- **Problem requirements**:
Please copy the data exactly as it stands, minus the images.

________________________

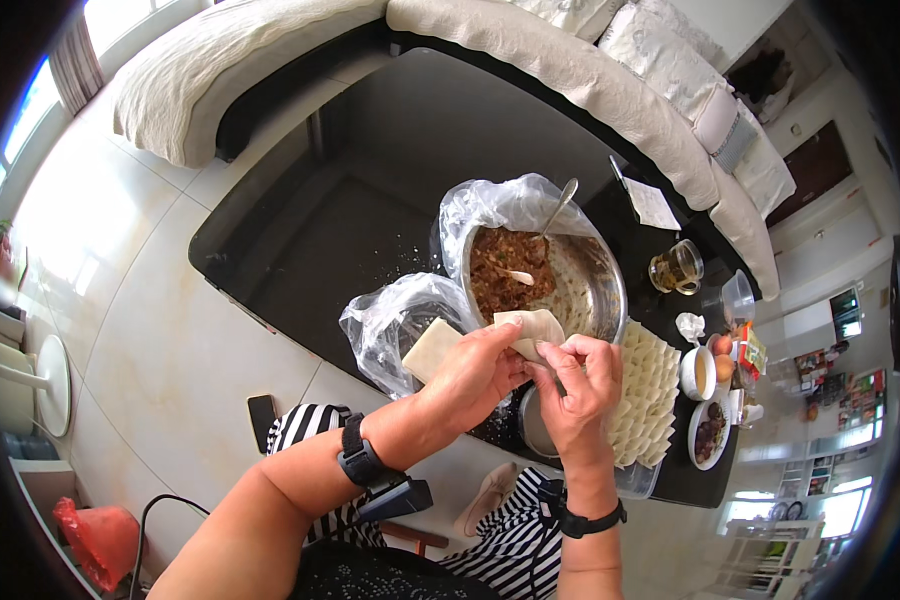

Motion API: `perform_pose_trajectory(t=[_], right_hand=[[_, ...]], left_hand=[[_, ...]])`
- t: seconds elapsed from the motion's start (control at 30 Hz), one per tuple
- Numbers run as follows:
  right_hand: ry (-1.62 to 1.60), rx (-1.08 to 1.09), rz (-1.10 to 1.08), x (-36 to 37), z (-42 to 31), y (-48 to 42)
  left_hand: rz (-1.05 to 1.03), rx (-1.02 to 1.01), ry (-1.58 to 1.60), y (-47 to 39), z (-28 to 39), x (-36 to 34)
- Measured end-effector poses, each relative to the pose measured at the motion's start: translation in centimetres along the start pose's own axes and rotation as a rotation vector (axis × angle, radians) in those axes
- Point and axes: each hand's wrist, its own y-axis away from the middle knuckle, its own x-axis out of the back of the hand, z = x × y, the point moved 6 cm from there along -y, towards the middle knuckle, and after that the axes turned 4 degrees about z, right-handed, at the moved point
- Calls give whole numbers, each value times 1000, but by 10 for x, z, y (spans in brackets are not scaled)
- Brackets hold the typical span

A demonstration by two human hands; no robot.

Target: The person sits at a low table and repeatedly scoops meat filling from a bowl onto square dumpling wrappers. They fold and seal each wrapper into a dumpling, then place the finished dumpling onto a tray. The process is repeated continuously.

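Note:
My left hand [476,371] and my right hand [581,382] both pinch one thin dough wrapper [540,328], which is partly folded between their fingers. Just beyond it stands a large steel bowl [621,304] with minced meat filling [504,251] heaped on its left side. A metal spoon [564,201] leans on its far rim, and a pale utensil tip [521,277] rests on the meat. To the left, a stack of square wrappers [429,351] lies at an open clear plastic bag [379,311]. Rows of folded wontons [645,397] fill a tray by my right hand.
A round container [534,427] sits below my hands, partly hidden. Along the right of the black table [307,202] are a glass mug of tea [675,268], a white bowl [697,373], a plate of grapes [709,435] and a notepad [651,204]. Flour specks the tabletop.

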Motion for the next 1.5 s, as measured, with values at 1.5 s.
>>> perform_pose_trajectory(t=[1.5], right_hand=[[-1170, -616, -72, 25, 42, 37]], left_hand=[[-200, 125, -503, 13, -43, -22]])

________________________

- **Solution to this exercise**:
Motion API: `perform_pose_trajectory(t=[_], right_hand=[[_, ...]], left_hand=[[_, ...]])`
- t: seconds elapsed from the motion's start (control at 30 Hz), one per tuple
- Numbers run as follows:
  right_hand: ry (-1.62 to 1.60), rx (-1.08 to 1.09), rz (-1.10 to 1.08), x (-36 to 37), z (-42 to 31), y (-48 to 42)
  left_hand: rz (-1.05 to 1.03), rx (-1.02 to 1.01), ry (-1.58 to 1.60), y (-47 to 39), z (-28 to 39), x (-36 to 34)
- Measured end-effector poses, each relative to the pose measured at the motion's start: translation in centimetres along the start pose's own axes and rotation as a rotation vector (axis × angle, radians) in those axes
- Point and axes: each hand's wrist, its own y-axis away from the middle knuckle, its own x-axis out of the back of the hand, z = x × y, the point moved 6 cm from there along -y, towards the middle knuckle, and after that the axes turned 4 degrees about z, right-handed, at the moved point
- Calls give whole numbers, each value times 1000, but by 10 for x, z, y (spans in brackets are not scaled)
- Brackets hold the typical span

A demonstration by two human hands; no robot.

Target: The person sits at a low table and repeatedly scoops meat filling from a bowl onto square dumpling wrappers. They fold and seal each wrapper into a dumpling, then place the finished dumpling onto a tray. The process is repeated continuously.

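Note:
My left hand [476,371] and my right hand [581,382] both pinch one thin dough wrapper [540,328], which is partly folded between their fingers. Just beyond it stands a large steel bowl [621,304] with minced meat filling [504,251] heaped on its left side. A metal spoon [564,201] leans on its far rim, and a pale utensil tip [521,277] rests on the meat. To the left, a stack of square wrappers [429,351] lies at an open clear plastic bag [379,311]. Rows of folded wontons [645,397] fill a tray by my right hand.
A round container [534,427] sits below my hands, partly hidden. Along the right of the black table [307,202] are a glass mug of tea [675,268], a white bowl [697,373], a plate of grapes [709,435] and a notepad [651,204]. Flour specks the tabletop.
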
Motion for the next 1.5 s, as measured, with values at 1.5 s.
>>> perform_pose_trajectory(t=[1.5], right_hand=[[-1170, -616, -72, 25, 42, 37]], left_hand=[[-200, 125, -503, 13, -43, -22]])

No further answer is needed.